In [None]:
# Core
import numpy as np
import pandas as pd

# SciPy / sklearn
from scipy import stats
from sklearn.preprocessing import StandardScaler
from sklearn.feature_selection import (
    VarianceThreshold, SelectKBest, SelectFdr, f_classif, r_regression
)
from sklearn.metrics import (
    roc_auc_score, accuracy_score, precision_score, recall_score, roc_curve
)
from sklearn.linear_model import LogisticRegression
from sklearn.ensemble import RandomForestClassifier, GradientBoostingClassifier
from sklearn.svm import SVC
from sklearn.naive_bayes import GaussianNB
from sklearn.gaussian_process import GaussianProcessClassifier

# Optional: imbalanced-learn & mrmr
try:
    from imblearn.ensemble import EasyEnsembleClassifier
    from imblearn.over_sampling import SMOTE
except ImportError:
    EasyEnsembleClassifier = None
    SMOTE = None

try:
    import mrmr  # if not available, we fallback later
except ImportError:
    mrmr = None

# Utilities
from pathlib import Path
from typing import Tuple, List, Optional, Dict
from joblib import dump
from datetime import datetime

RANDOM_STATE = 42

In [None]:
def read_csv(file_root: str, hk: bool = False) -> Tuple[pd.DataFrame, pd.Series, pd.Series]:
    """Read CSV, process 'event', and return (features, label, patient_id)."""
    data = pd.read_csv(file_root)
    data = data.dropna(subset=['event'])
    if hk:
        data['event'] = data['event'].replace({'TRUE': True, '0': False})
    if 'time' not in data.columns:
        raise ValueError("'time' column is required for downstream analysis.")
    patient = data['ID']
    label = data['event']
    # Feature block (adjust if your features live elsewhere)
    train_data = data.iloc[:, 1:754].copy()
    for col in ['AGE', 'SEX', 'BMI']:
        if col in data.columns:
            train_data[col] = data[col]
    return train_data, label, patient


def confounding_correlation_reduction(feature_table: pd.DataFrame,
                                      confounding_factor_table: pd.DataFrame) -> pd.DataFrame:
    """Remove features highly associated with confounding factors."""
    common_index = feature_table.dropna().index.intersection(confounding_factor_table.dropna().index)
    for confounding_factor in confounding_factor_table.columns:
        unique_values = confounding_factor_table[confounding_factor].unique()
        if len(unique_values) < 5:
            _, p_values = f_classif(
                feature_table.loc[common_index].values,
                confounding_factor_table.loc[common_index, confounding_factor].values
            )
            mask = p_values > 0.05
        else:
            r = r_regression(
                feature_table.loc[common_index].values,
                confounding_factor_table.loc[common_index, confounding_factor].values
            )
            mask = np.abs(r) < 0.65
        feature_table = feature_table.loc[:, mask]
    return feature_table


def select_feature(train_data_collected: pd.DataFrame, para_factors: Dict) -> Tuple[pd.DataFrame, List[str]]:
    """Keyword exclusion + confounder filtering."""
    excluding_keywords = para_factors.get('Excluding keywords')
    if excluding_keywords:
        selected_features = [
            name for name in train_data_collected.columns
            if not any(keyword in name for keyword in excluding_keywords)
        ]
        selected_training_features = train_data_collected[selected_features].copy()
        print(f"{selected_training_features.shape[1]} features remain after keyword exclusion.")
    else:
        selected_training_features = train_data_collected.copy()

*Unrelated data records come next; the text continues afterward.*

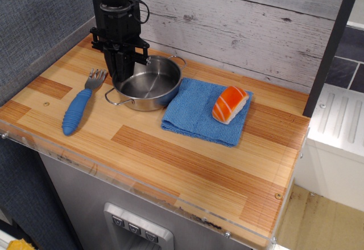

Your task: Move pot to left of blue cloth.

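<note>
The shiny steel pot [152,86] stands on the wooden counter, with its right rim touching or just over the left edge of the blue cloth [196,116]. One wire loop handle points front left and the other back right. My gripper [124,72] comes straight down at the pot's left rim and is shut on that rim. The cloth lies flat to the right of the pot.
A salmon sushi piece [230,104] sits on the cloth's right part. A blue ribbed-handled fork [78,110] lies left of the pot. A plank wall runs behind the wooden counter [187,164], a grey wall is at the left, and a clear lip edges the front.
</note>
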`<state>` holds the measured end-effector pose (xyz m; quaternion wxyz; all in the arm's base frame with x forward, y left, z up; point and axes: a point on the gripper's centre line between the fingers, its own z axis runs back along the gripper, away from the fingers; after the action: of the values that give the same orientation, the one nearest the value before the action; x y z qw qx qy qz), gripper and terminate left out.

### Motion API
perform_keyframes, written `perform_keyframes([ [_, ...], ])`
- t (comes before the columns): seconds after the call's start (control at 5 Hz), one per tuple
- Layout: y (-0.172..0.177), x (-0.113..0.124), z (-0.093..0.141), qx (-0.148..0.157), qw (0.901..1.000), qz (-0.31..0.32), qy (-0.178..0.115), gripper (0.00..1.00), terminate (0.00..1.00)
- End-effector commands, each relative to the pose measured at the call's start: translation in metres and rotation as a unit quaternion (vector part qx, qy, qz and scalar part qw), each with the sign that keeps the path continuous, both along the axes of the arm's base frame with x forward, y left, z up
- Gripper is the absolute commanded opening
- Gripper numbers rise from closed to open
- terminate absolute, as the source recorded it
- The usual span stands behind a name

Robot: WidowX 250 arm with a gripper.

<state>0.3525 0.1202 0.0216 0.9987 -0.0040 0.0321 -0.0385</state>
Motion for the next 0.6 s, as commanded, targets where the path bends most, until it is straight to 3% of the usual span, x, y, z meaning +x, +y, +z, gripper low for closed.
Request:
perform_keyframes([
  [0.0,-0.004,-0.017,0.112,0.029,0.9882,0.000,-0.150,1.00,0.00],
  [0.2,-0.034,-0.019,0.136,0.016,0.9824,-0.040,-0.182,1.00,0.00],
  [0.4,-0.045,-0.020,0.137,0.002,0.9817,-0.056,-0.182,1.00,0.00],
])
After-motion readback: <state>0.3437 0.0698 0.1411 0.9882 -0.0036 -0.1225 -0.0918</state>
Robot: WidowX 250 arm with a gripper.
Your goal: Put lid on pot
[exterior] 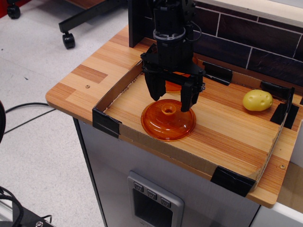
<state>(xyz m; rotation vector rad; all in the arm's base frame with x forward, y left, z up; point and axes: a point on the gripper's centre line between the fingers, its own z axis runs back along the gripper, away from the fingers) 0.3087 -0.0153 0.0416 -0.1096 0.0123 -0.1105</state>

    confounding_factors = para_factors.get('Confounding factors')
    if confounding_factors:
        confounding_tables = [
            train_data_collected[c] for c in confounding_factors if c in train_data_collected.columns
        ]
        if confounding_tables:
            confounding_df = pd.concat(confounding_tables, axis=1)
            selected_training_features = confounding_correlation_reduction(selected_training_features, confounding_df)
            print(f"{selected_training_features.shape[1]} features remain after confounder filtering.")
    return selected_training_features, list(selected_training_features.columns)


def extract_pd_values(data_df: pd.DataFrame, label_pf: pd.Series) -> Tuple[np.ndarray, np.ndarray]:
    return data_df.values, label_pf.astype(int).values


def classification_model_performance(model, predictors, ground_truth, return_roc=False):
    probs = model.predict_proba(predictors)[:, 1]
    preds = model.predict(predictors)
    scores = {
        'AUC': roc_auc_score(ground_truth, probs),
        'Accuracy': accuracy_score(ground_truth, preds),
        'Precision': precision_score(ground_truth, preds),
        'Recall': recall_score(ground_truth, preds),
    }
    scores = pd.Series(scores)
    if return_roc:
        fpr, tpr, thresholds = roc_curve(ground_truth, probs)
        roc_df = pd.DataFrame({'FPR': fpr, 'TPR': tpr, 'Threshold': thresholds})
        return scores, roc_df
    return scores

In [None]:
def mrmr_names_or_fallback(X_df: pd.DataFrame, y: pd.Series, k: int) -> List[str]:
    """Return top-k feature names via mRMR; fallback to SelectKBest(f_classif) if not installed."""
    if mrmr is not None:
        return mrmr.mrmr_classif(X=X_df, y=y, K=k)
    print("[WARN] 'mrmr' not installed; falling back to SelectKBest(f_classif)."
          " Results may differ from manuscript.")
    skb = SelectKBest(f_classif, k=min(k, X_df.shape[1]))
    skb.fit(X_df.values, y.values)
    return list(X_df.columns[skb.get_support()])


def train_model(classifier: str, train_data, train_label):
    classifier = classifier.upper()
    model_map = {
        'LR': LogisticRegression(random_state=RANDOM_STATE, max_iter=1000),
        'SVC': SVC(probability=True, random_state=RANDOM_STATE),
        'RF': RandomForestClassifier(n_estimators=300, random_state=RANDOM_STATE),
        'GB': GradientBoostingClassifier(random_state=RANDOM_STATE),
        'NB': GaussianNB(),
    }
    if classifier not in model_map:
        raise ValueError(f"Unknown classifier '{classifier}'. Choose from LR, SVC, RF, GB, NB.")
    model = model_map[classifier]
    model.fit(train_data, np.ravel(train_label))
    return model


def evaluate_model(model, test_data, test_label):
    probs = model.predict_proba(test_data)[:, 1]
    return roc_auc_score(np.ravel(test_label), probs)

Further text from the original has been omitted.